Sunday, July 19, 2020

Four Cheese Eggplant Parmigiana


The roadside vegetable stand had gorgeous fresh eggplant for sale.  I brought three of those delectable beauties home with the plan for eggplant parmigiana.  Today was the day to spend some time in the kitchen.  This is not the dish for a quick weeknight meal after working all day.  This is a meal to enjoy preparing when you have time to prep the eggplant, make a slow-simmered tomato sauce and assemble all the cheesy layers of goodness.

Let's begin with prepping the eggplant.  For this recipe, I had three medium-sized eggplants.  Don't skip this step of preparation.  By allowing the eggplant time to give up some of their liquid, they will not be soggy after frying.

3 eggplants, ends trimmed and sliced 1/4" thickness
kosher salt.

Spread the slices of eggplant onto a rimmed baking sheet and lightly sprinkle with kosher salt. Put several layers of paper towels on top and weigh down with cast iron skillets.  This will eliminate a lot of their liquid.  Set aside while you make the sauce.

2 T. olive oil
1 large yellow onion, diced
1 large green bell pepper, seeded and diced
1 T. minced garlic
1 T. fennel seeds
1 T. anchovy paste
2 T. dried Italian seasoning
2 (28 oz.) cans of crushed tomatoes
1/2 - 3/4 cup water
1 t. salt
1 t. freshly ground black pepper
1 t. red wine vinegar
1/2 t. sugar

In a large Dutch oven, heat olive oil over medium-high heat.  Add onions and peppers and cook 4 - 5 minutes, stirring frequently.  Add garlic, fennel seeds, anchovy paste, and Italian seasoning.  Again, stirring frequently, cook 3 - 4 minutes.

Stir in the crushed tomatoes and water.  Add the salt, pepper, red wine vinegar, and sugar.  Lower heat to low and allow the sauce to simmer for 1 - 2 hours.  Stir frequently so that the sauce doesn't stick.  Add a little more water if the sauce gets too thick.  

While the sauce simmers, let's fry the eggplant!

You'll need three shallow pans (aluminum pie plates!) for your breading station.

#1 about 2 cups of self-rising flour
#2 2 or 3 eggs lightly beaten with 1 T. water
#3 3 cups (maybe a little more) Italian seasoned bread crumbs

In a large skillet, heat enough vegetable oil for a depth of about 1/2 inch.  

While the oil heats, bread the eggplant. Dip each slice into the flour and coat both sides. Then into the egg wash to coat sides, and then into the bread crumbs for both sides.  

Carefully place the breaded slices into the oil and when nicely browned, using tongs, flip the eggplant to cook the other side.  I place the cooked eggplant slices onto a wire rack over a baking sheet to rest so that the breading doesn't become soggy.  Continue with the breading and frying until all the eggplant slices are cooked.

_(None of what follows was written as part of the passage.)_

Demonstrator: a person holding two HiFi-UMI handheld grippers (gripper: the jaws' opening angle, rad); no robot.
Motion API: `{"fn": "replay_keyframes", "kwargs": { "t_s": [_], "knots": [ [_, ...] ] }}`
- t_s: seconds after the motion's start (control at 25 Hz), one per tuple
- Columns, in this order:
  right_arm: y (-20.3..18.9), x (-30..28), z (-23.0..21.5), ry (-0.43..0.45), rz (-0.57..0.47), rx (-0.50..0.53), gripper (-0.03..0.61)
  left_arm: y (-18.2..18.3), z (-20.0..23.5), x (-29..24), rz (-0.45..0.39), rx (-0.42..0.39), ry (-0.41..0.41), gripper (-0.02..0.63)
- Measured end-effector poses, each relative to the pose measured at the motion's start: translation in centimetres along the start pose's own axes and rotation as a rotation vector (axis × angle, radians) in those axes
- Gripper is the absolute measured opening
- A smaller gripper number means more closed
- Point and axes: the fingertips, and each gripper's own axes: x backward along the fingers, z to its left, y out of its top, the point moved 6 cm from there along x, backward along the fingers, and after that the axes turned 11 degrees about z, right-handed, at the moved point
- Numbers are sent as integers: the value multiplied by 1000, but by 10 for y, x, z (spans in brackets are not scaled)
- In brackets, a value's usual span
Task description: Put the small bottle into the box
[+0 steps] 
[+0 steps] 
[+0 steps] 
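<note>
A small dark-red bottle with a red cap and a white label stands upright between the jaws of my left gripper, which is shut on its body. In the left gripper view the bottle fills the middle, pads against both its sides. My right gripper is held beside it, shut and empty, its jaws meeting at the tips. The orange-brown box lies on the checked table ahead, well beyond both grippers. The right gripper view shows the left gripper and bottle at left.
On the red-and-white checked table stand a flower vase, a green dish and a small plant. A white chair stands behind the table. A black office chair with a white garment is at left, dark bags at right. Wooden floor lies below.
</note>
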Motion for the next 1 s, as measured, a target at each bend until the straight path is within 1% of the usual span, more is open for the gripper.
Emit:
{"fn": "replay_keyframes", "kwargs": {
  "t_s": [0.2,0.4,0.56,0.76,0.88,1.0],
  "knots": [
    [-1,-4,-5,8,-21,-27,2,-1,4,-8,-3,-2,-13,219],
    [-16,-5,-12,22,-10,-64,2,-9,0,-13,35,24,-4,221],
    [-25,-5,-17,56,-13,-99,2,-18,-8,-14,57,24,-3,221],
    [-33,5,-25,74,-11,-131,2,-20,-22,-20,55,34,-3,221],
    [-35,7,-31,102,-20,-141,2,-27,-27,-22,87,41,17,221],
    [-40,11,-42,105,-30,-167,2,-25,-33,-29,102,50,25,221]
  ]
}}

For the filling for layer #1, you'll need the following:
16 oz. ricotta cheese
1/2 cup grated parmesan cheese
2 - 3 T. chopped fresh parsley
1 egg, lightly beaten
Combine all ingredients in a medium bowl.

For the filling for layer #2, you'll need the following:
2 cups Mozzarella "pearls"

For the filling for layer #3, you'll need the following:
2 cups shredded mozzarella
1/2 cup shredded Parmigiano-Reggiano

Spray a deep rectangular baking dish or lasagna pan with non-stick spray.

Ladle enough sauce into the bottom of the pan to completely cover.  Place one-third of the eggplant slices in a single layer on top of the sauce.

Now, add the ricotta cheese mixture, spreading evenly on top of the eggplant.  

Add another layer of sauce, another layer of eggplant, and the mozzarella pearls.

Time for another layer of sauce, the remaining eggplant slices, and top with the shredded mozzarella and grate the Parmigiano-Reggiano on top of the mozzarella.

Cover pan with foil and place in an oven preheated to 350 degrees F.  Let bake for 35 minutes and remove from oven and remove the foil.  Return to the oven and bake another 10 minutes or so.  Place under the broiler for a few minutes to completely melt the mozzarella.

Remove from the oven and let rest for 5 minutes before serving.  Sprinkle with fresh basil just before serving.